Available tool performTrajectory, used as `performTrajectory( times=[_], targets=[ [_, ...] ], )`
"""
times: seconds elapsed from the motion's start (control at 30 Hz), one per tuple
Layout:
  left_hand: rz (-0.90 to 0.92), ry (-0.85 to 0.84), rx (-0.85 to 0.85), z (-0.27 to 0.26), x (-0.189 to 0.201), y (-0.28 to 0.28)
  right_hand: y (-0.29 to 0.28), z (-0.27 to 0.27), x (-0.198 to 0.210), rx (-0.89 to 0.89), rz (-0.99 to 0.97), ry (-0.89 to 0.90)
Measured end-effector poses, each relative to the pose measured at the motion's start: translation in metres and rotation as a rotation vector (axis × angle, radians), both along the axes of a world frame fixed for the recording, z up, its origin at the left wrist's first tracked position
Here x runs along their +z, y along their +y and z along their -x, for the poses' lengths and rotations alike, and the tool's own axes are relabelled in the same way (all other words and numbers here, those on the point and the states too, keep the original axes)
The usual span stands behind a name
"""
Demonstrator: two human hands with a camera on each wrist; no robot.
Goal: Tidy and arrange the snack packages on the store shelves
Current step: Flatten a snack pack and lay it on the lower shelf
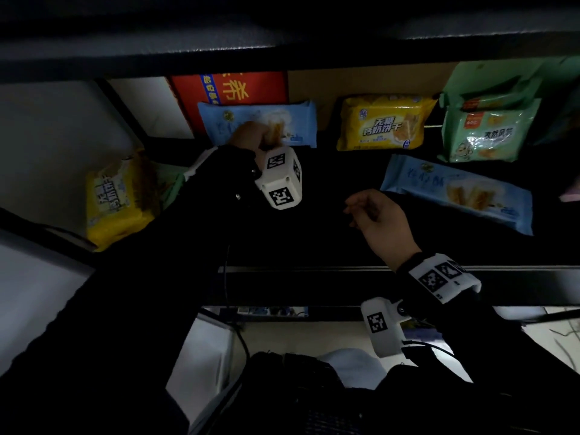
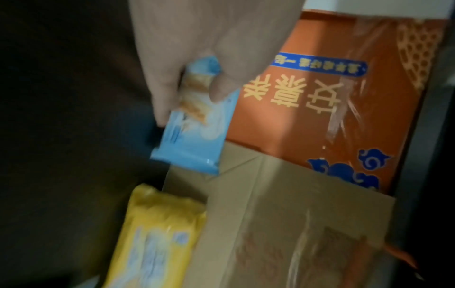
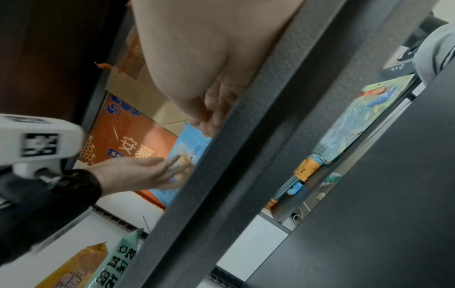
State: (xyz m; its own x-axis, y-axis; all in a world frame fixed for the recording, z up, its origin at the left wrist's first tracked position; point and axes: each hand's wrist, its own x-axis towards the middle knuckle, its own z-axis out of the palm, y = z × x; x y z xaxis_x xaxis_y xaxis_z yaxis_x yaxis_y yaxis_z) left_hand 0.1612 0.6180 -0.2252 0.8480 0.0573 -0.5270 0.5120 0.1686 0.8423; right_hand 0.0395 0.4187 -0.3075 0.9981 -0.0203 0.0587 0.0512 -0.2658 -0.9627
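Left hand [image 1: 248, 136] pinches the far blue pack [image 1: 282, 120]; right hand [image 1: 376, 215] hangs loose, empty.
We judge the upright pack could topple forward once released.

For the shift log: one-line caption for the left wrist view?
Left hand grips a blue pack against the red box, a yellow pack alongside.

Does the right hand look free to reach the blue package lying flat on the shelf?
Probably yes: the right hand hovers empty beside that blue package, with bare shelf between them.
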Motion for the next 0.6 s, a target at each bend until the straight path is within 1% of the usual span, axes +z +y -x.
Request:
performTrajectory(
  times=[0.07,0.13,0.27,0.33,0.4,0.47,0.53,0.6],
  targets=[
    [0.106,-0.01,0.005,0.005,-0.001,-0.007,0.001,0.0,0.0,-0.003,0.01,-0.003],
    [0.193,-0.014,0.058,0.011,-0.002,-0.014,0.001,0.0,-0.001,-0.006,0.011,-0.005],
    [0.23,0.004,0.139,0.02,-0.013,-0.01,0.0,0.001,-0.003,-0.005,0.014,-0.008],
    [0.203,0.01,0.158,0.026,-0.019,-0.007,0.0,0.002,-0.002,-0.001,0.001,-0.008],
    [0.118,-0.004,0.136,0.039,-0.022,-0.013,0.0,0.002,0.002,0.002,-0.016,-0.001],
    [-0.049,-0.074,0.051,0.054,-0.026,-0.032,-0.005,0.004,0.006,-0.005,-0.004,0.0],
    [-0.254,-0.199,-0.097,0.068,-0.032,-0.061,-0.018,0.009,0.01,-0.057,0.046,-0.012],
    [-0.401,-0.296,-0.269,0.076,-0.036,-0.094,-0.043,0.017,0.015,-0.163,0.13,-0.061]
  ],
)
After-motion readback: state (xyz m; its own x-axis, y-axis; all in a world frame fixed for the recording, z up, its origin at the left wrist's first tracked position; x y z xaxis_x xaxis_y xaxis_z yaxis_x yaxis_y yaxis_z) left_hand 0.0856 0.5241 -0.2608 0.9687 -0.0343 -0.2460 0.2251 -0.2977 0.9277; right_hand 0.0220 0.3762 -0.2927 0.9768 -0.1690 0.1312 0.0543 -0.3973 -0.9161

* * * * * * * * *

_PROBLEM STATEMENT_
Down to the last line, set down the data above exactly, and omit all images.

_SOLUTION FOR THIS TASK_
Available tool performTrajectory, used as `performTrajectory( times=[_], targets=[ [_, ...] ], )`
"""
times: seconds elapsed from the motion's start (control at 30 Hz), one per tuple
Layout:
  left_hand: rz (-0.90 to 0.92), ry (-0.85 to 0.84), rx (-0.85 to 0.85), z (-0.27 to 0.26), x (-0.189 to 0.201), y (-0.28 to 0.28)
  right_hand: y (-0.29 to 0.28), z (-0.27 to 0.27), x (-0.198 to 0.210), rx (-0.89 to 0.89), rz (-0.99 to 0.97), ry (-0.89 to 0.90)
Measured end-effector poses, each relative to the pose measured at the motion's start: translation in metres and rotation as a rotation vector (axis × angle, radians), both along the axes of a world frame fixed for the recording, z up, its origin at the left wrist's first tracked position
Here x runs along their +z, y along their +y and z along their -x, for the poses' lengths and rotations alike, and the tool's own axes are relabelled in the same way (all other words and numbers here, those on the point and the states too, keep the original axes)
The usual span stands behind a name
"""
Demonstrator: two human hands with a camera on each wrist; no robot.
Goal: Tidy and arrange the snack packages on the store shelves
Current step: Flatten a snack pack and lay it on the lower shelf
State: (xyz m; its own x-axis, y-axis; all in a world frame fixed for the recording, z up, its origin at the left wrist's first tracked position; point and axes: each hand's wrist, its own x-axis towards the middle knuckle, its own z-axis out of the palm, y = z × x; x y z xaxis_x xaxis_y xaxis_z yaxis_x yaxis_y yaxis_z) left_hand 0.1612 0.6180 -0.2252 0.8480 0.0573 -0.5270 0.5120 0.1686 0.8423; right_hand 0.0395 0.4187 -0.3075 0.9981 -0.0203 0.0587 0.0512 -0.2658 -0.9627
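Left hand [image 1: 248, 136] pinches the far blue pack [image 1: 282, 120]; right hand [image 1: 376, 215] hangs loose, empty.
We judge the upright pack could topple forward once released.

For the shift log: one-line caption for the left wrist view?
Left hand grips a blue pack against the red box, a yellow pack alongside.

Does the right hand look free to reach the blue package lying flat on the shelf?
Probably yes: the right hand hovers empty beside that blue package, with bare shelf between them.
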Motion for the next 0.6 s, a target at each bend until the straight path is within 1% of the usual span, axes +z +y -x.
Request:
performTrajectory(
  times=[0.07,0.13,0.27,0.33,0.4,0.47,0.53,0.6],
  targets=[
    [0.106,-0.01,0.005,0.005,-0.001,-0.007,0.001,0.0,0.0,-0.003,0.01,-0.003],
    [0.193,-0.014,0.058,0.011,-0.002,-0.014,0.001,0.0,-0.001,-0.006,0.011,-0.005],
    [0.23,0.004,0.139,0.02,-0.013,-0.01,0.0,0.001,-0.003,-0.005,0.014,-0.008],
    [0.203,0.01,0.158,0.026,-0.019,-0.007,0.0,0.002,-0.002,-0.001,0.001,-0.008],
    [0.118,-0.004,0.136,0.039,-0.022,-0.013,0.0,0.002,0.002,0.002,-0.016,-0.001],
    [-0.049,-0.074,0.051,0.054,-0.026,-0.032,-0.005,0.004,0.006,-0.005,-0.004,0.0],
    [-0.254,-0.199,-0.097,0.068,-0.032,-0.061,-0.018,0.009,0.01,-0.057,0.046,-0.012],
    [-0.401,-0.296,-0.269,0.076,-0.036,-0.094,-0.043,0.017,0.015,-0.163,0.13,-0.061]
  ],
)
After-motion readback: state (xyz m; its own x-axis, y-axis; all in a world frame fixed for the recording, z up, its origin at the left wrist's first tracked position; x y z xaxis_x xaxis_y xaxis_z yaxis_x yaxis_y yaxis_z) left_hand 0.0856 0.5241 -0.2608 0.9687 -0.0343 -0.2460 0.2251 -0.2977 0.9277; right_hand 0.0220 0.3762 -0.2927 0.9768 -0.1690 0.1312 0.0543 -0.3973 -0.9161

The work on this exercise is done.